Oh please tell me you see it, I swear I've not gone crazy.

https://i798.photobucket.com/albums/yy267/sequeena1/111.jpg?t=1284699831

https://i798.photobucket.com/albums/yy267/sequeena1/112.jpg?t=1284699832

https://i798.photobucket.com/albums/yy267/sequeena1/113.jpg?t=1284699840

Urge to create a pregnancy ticker rising....


----------



## sequeena

Here's the test in natural light :flower:

https://i798.photobucket.com/albums/yy267/sequeena1/123.jpg?t=1284707208

https://i798.photobucket.com/albums/yy267/sequeena1/120.jpg?t=1284707202

https://i798.photobucket.com/albums/yy267/sequeena1/121.jpg?t=1284707203

https://i798.photobucket.com/albums/yy267/sequeena1/122.jpg?t=1284707208


----------



## pink_bow

Can see a faint line hun, FX xxx


----------



## sequeena

pink_bow said:


> Can see a faint line hun, FX xxx

Thank you honey xx how are you? x


----------



## polo_princess

I can see one in the top picture of the 2nd lot, but my eyes are oh sooooo bad :lol:


----------



## sequeena

polo_princess said:


> I can see one in the top picture of the 2nd lot, but my eyes are oh sooooo bad :lol:

Mine too, it's why I wear glasses :haha:


----------



## Cheryl xx

I can see something hun. Fingers crossed for you xx


----------



## sequeena

I want to create a ticker so bad!! Ohhhh what do you think? Can I can I can I???? :haha:

I am such a child :lol:


----------



## spacegirl

Sequeena, 

I can see the vvv faint lines and my fingers are crossed for you! I know this is an insane suggestion but STOP TESTING!

Wait just 2 more days then treat yourself to a boots test (cross in a circle v clear result) or a clearblue. You are just torturing yourself (and us lot!). 

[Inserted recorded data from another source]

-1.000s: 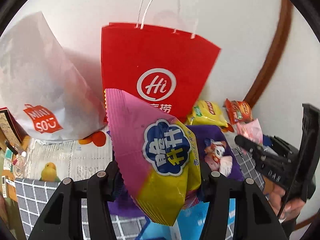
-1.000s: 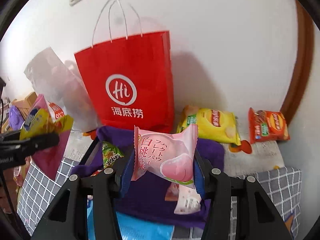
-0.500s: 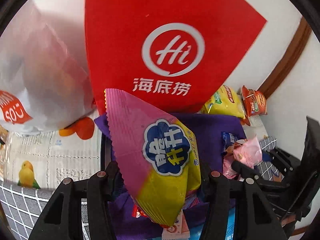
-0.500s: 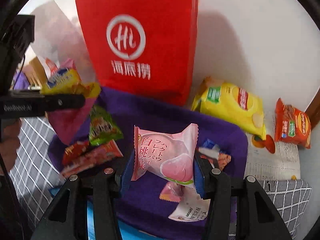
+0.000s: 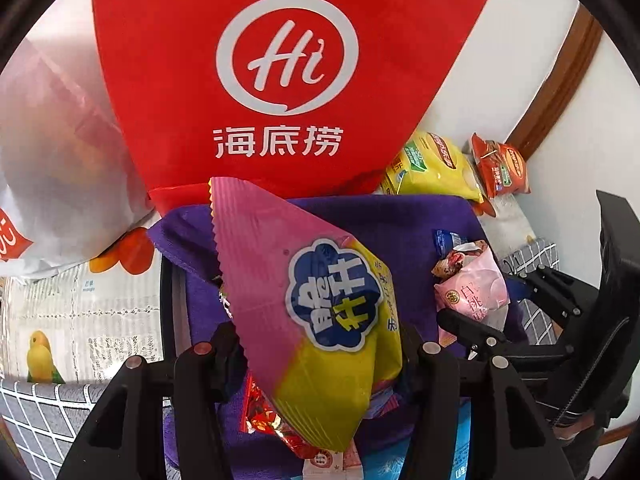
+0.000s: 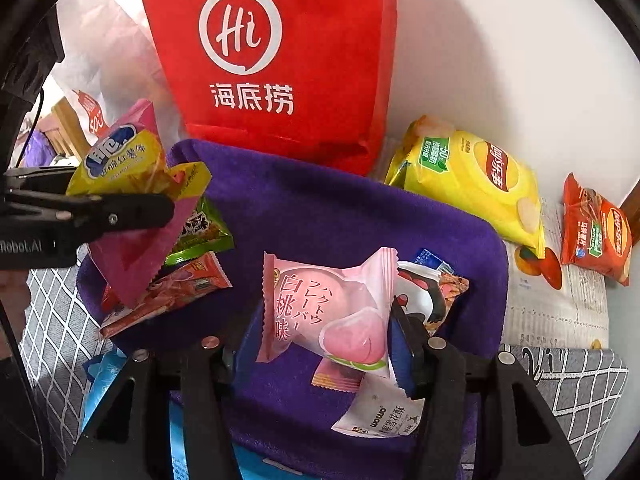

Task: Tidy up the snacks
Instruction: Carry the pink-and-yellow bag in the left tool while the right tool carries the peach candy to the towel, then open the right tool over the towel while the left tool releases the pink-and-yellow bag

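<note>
While the left gripper [image 5: 316,354] hangs over the purple cloth-lined tray [image 5: 360,216], its jaws stand partly open and clamp the lower half of a pink-and-yellow crisp packet with a blue badge [image 5: 320,308], so the packet stands up out of the grip with its serrated pink edge reaching toward the tray's far edge; held this way it is likely ready to be dropped among the snacks already gathered there. Behind the tray a red paper carrier bag with a white round logo [image 5: 280,60] stands against the wall. At the tray's right edge the right gripper [image 5: 476,320] appears with a pale pink packet. From the right wrist view, that gripper [image 6: 324,320] has the pale pink peach-print sweet wrapper [image 6: 328,308] between its blue pads; the jaws have just been opening, yet the wrapper sits upright and seems touched on both sides, probably at the point of release over the tray's near edge. A yellow crisp bag [image 6: 468,176] and a small orange crisp bag [image 6: 596,232] lie outside the tray, unsorted.
</note>
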`<state>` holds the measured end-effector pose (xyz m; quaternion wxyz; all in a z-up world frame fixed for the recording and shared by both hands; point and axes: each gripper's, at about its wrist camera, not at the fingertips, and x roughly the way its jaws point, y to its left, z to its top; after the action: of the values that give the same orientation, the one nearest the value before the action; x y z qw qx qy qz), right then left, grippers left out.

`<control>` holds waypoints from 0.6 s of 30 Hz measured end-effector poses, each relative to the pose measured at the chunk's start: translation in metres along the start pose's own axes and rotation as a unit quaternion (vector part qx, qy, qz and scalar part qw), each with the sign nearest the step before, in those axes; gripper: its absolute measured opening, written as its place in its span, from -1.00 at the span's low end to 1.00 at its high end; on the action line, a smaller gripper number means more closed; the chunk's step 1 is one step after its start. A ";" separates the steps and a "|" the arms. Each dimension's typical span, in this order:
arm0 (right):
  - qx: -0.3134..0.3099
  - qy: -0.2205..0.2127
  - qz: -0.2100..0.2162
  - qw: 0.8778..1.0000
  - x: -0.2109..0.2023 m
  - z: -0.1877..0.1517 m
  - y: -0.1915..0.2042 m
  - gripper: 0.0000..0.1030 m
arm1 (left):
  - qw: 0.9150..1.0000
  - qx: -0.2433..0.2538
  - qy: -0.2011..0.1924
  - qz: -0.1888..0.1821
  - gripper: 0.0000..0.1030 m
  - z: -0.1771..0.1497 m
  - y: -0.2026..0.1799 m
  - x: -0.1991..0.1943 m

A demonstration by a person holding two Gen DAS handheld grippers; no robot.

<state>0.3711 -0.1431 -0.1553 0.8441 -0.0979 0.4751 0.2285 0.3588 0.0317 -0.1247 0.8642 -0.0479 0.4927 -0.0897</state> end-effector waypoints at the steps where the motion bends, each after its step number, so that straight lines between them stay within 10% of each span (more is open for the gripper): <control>1: 0.001 0.000 0.001 1.000 0.000 0.000 0.000 0.11 | 1.000 0.002 0.001 0.002 0.06 0.000 -0.001 0.000; 18: -0.004 -0.083 -0.022 0.996 -0.051 0.007 0.002 0.52 | 1.000 -0.005 0.012 0.012 0.06 0.001 0.002 -0.003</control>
<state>0.3526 -0.1536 -0.1081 0.8852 -0.0928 0.3998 0.2190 0.3586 0.0342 -0.1221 0.8589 -0.0455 0.5041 -0.0774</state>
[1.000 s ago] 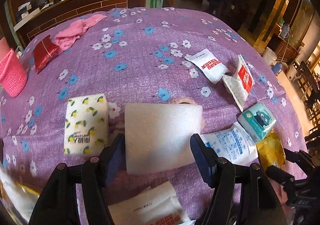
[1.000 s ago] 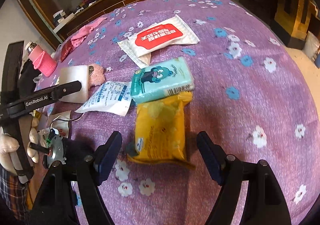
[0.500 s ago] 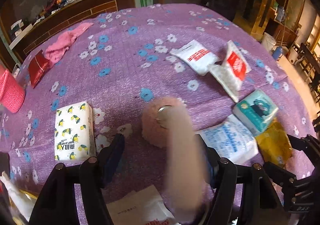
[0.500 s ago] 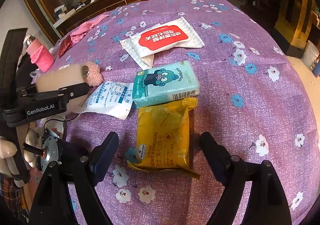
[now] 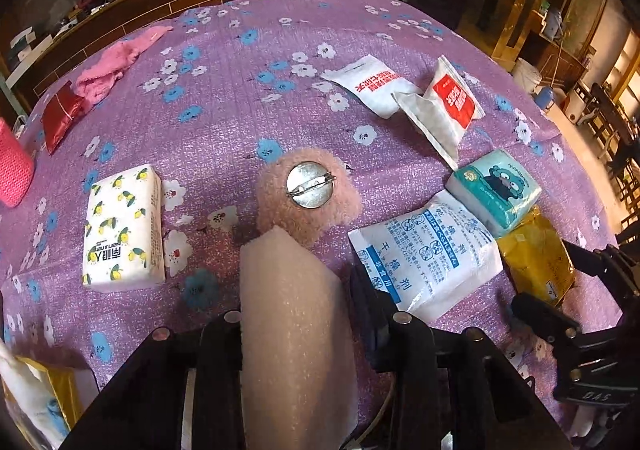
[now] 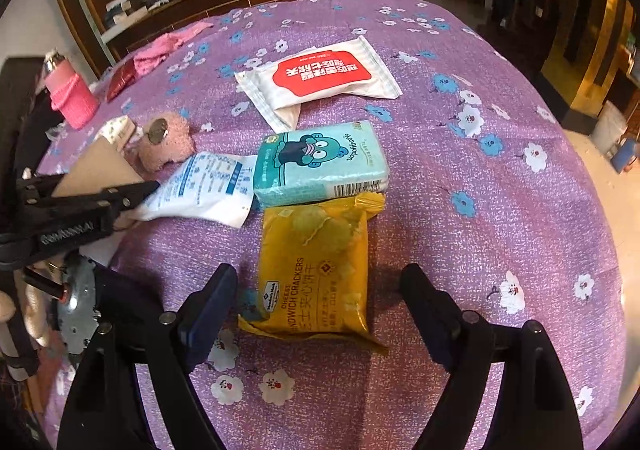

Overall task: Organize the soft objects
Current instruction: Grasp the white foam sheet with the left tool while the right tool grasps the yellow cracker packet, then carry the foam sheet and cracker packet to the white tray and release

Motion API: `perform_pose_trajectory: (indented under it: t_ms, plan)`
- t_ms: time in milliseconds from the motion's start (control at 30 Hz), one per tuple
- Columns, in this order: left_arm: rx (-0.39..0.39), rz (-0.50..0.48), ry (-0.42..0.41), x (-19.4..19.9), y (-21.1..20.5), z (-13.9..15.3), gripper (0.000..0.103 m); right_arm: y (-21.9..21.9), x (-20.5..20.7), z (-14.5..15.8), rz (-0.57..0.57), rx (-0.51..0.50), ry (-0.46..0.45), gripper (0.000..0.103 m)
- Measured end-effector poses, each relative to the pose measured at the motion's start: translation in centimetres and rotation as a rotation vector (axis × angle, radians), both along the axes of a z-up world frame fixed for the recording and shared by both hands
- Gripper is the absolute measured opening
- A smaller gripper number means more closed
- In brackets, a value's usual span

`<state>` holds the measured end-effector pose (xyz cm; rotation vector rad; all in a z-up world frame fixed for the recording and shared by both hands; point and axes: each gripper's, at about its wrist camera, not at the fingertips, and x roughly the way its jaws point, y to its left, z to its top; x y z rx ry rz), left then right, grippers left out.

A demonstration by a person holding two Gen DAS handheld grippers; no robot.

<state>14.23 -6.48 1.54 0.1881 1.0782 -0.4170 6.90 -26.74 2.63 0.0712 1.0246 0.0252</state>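
Left tool: jaws just closed, squeezed narrow on the pale foam block, which is held tilted above the table.
Ahead of the left tool: a pink plush badge lies pin side up, just past the foam's far edge.
Left of it: a lemon-print tissue pack is seen, bare cloth between.
Right of it: a white desiccant sachet lies just beside the right jaw.
Right tool: jaws are spread wide, empty, astride the near end of a yellow cracker packet.
Beyond that: a teal tissue pack touches the packet's far edge.
Open room: flowered cloth right of the right tool is free up to the table's rim.
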Motion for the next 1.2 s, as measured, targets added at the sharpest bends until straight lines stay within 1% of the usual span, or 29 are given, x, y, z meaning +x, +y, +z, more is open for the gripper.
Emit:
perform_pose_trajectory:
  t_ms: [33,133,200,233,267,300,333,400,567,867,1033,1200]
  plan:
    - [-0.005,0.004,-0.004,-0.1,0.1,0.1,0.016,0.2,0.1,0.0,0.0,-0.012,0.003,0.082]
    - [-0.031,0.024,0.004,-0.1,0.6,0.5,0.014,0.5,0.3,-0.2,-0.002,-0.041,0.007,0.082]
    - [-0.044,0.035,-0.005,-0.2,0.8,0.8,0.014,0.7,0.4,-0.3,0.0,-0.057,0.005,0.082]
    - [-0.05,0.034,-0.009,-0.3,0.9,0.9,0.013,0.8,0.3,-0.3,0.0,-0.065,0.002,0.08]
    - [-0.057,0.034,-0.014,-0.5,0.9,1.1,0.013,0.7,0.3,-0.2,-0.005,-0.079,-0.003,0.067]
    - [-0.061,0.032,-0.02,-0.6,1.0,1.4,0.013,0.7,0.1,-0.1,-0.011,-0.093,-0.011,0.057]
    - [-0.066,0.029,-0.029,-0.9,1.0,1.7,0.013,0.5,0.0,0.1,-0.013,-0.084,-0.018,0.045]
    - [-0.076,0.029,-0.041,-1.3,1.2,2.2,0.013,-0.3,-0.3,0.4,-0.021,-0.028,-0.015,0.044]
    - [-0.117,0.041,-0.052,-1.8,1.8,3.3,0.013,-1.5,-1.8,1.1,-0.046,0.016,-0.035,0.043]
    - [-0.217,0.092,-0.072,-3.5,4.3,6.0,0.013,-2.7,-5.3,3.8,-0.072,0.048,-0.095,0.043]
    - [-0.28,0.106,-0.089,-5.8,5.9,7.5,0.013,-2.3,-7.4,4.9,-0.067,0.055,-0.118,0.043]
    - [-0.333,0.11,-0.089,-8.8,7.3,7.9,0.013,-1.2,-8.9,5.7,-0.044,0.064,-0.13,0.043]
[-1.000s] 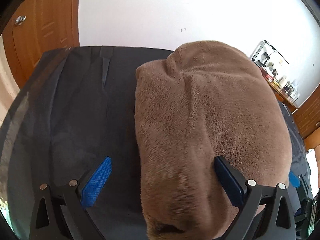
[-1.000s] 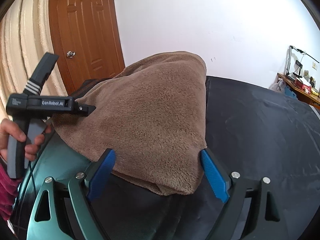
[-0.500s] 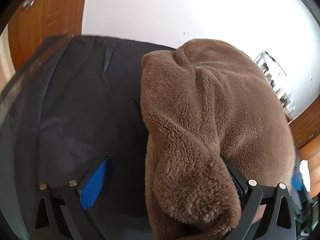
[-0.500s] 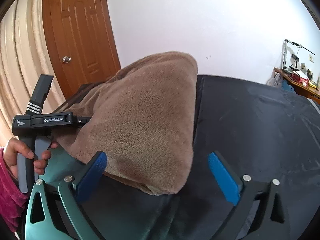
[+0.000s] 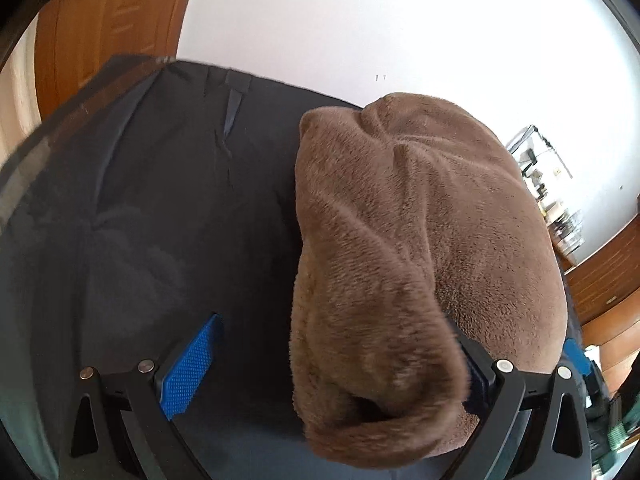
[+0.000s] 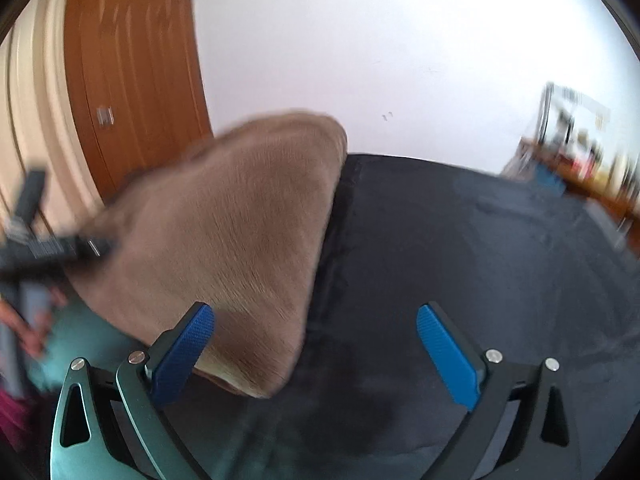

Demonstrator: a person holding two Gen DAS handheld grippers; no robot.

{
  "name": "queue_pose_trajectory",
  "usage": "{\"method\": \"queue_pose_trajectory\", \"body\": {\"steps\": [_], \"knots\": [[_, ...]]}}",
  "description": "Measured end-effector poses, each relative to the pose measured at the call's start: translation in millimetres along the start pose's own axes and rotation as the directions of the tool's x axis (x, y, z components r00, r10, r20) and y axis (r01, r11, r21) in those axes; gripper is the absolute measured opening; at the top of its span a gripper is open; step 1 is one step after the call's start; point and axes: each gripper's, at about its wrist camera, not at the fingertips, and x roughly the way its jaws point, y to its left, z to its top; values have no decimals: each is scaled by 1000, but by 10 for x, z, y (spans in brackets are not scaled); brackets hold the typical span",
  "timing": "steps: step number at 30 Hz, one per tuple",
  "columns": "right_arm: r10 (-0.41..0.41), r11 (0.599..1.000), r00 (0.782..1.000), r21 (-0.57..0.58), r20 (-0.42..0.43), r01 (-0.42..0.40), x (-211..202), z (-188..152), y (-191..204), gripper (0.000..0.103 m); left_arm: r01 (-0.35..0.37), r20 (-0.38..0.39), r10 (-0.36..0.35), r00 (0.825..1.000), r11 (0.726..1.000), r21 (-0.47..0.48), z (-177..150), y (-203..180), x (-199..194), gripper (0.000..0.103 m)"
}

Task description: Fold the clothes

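Brown fleece garment [image 5: 420, 240] on dark cloth [image 5: 180, 200]

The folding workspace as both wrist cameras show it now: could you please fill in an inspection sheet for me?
Surface: dark cloth-covered table, wrinkled.
Job's things: brown fleece garment, bunched in a mound; one end drapes over the left gripper's right finger.
Clutter: nothing seen on the table.
Grippers: left gripper open, fleece lying between its fingers and not pinched; right gripper open wide, the garment's corner just inside its left finger, pads not pressing.
Cables: nothing seen.
Surroundings: white wall, wooden door, a cluttered shelf at right; a hand on the left gripper's handle, blurred.
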Motion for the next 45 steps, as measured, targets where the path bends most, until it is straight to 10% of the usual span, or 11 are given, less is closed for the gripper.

I really hope this is it for you! 

Cxxx


----------



## dan-o

Try a FRER hun, should show a clear line if you are preggers.. good luck! xx


----------



## sequeena

I don't intend to test again spacegirl don't worry. 2 times is enough for me :haha: I won't be able to until the end of the weekend I think anyway xxx

Thank you dan-o xxx


----------



## Groovychick

Fingers crossed for you hun! :thumbup:


----------



## winston83

Fx that it's the start of a lovely bfp for u huni and at the end of the day faint lines are still lines and ur only 10dpo so I would expect it to be faint anyway fx it gets fat and dark huni then u can go wild with a ticker lol xx


----------



## Scamp

I can def see something when I tilt my screen back, really hope it is a bfp :hugs:
xx


----------



## EmyDra

Might be time for a digi soon :) keep testing!


----------



## MinneGirl

My eyes are bad, so don't ask me if there are lines!! You know if you see one at home--I mean, there either is a line or there isn't--a friend of mine told me that if you have to hold it up to different light/window, etc (we've all done this)--then it probably isn't a BFP. If you just look at it, and see a line--it's a line. KEEP US POSTED, girl!!!!!!!!!!!!!!!!!!!!!!!!!!!!!!!!!!!!!!!!!!!!!!!!!! FX'd So very tight for you.


----------



## MADLYSBOYS

:wohoo: I see it :dance: very much like my early lines hon.....oh I pray this is your :bfp: lady :kiss:


----------



## sequeena

I love you all :cloud9:

Couldn't resist and managed to get 2 frers. I did one and it was weird, instead of the test line running down bfp:) it ran across :wacko: anyway it was an evap... a bloody strange one :haha:


----------



## sequeena

Frer this morning

I feel as though I'm clutching at straws but I'm wondering if you can see what I see. This is the test from this morning and I discarded it because if I'm honest I was expecting a big fat line. These were taken when the test was dry but it came up within the 5 minute mark.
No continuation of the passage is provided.